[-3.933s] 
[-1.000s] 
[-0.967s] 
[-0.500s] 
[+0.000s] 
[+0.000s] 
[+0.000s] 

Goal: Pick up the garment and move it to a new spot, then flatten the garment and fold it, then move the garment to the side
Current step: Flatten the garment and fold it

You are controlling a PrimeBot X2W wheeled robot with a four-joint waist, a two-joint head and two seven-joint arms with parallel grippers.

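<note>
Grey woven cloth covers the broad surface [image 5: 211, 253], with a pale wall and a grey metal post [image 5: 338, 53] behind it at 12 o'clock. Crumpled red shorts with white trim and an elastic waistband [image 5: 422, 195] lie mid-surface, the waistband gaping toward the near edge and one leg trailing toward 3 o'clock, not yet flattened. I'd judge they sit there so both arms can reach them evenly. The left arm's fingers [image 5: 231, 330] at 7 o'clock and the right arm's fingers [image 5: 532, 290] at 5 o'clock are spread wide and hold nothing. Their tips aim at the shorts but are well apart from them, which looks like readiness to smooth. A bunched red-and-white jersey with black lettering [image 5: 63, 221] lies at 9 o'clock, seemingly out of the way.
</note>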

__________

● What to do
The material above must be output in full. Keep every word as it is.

● Solution for this task
[-3.933s] 
[-1.000s] 
[-0.967s] 
[-0.500s] 
[+0.000s] 
[+0.000s] 
[+0.000s] 

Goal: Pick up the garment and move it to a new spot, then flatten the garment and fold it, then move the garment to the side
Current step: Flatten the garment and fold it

You are controlling a PrimeBot X2W wheeled robot with a four-joint waist, a two-joint head and two seven-joint arms with parallel grippers.

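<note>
Grey woven cloth covers the broad surface [image 5: 211, 253], with a pale wall and a grey metal post [image 5: 338, 53] behind it at 12 o'clock. Crumpled red shorts with white trim and an elastic waistband [image 5: 422, 195] lie mid-surface, the waistband gaping toward the near edge and one leg trailing toward 3 o'clock, not yet flattened. I'd judge they sit there so both arms can reach them evenly. The left arm's fingers [image 5: 231, 330] at 7 o'clock and the right arm's fingers [image 5: 532, 290] at 5 o'clock are spread wide and hold nothing. Their tips aim at the shorts but are well apart from them, which looks like readiness to smooth. A bunched red-and-white jersey with black lettering [image 5: 63, 221] lies at 9 o'clock, seemingly out of the way.
</note>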

This exercise requires no further output.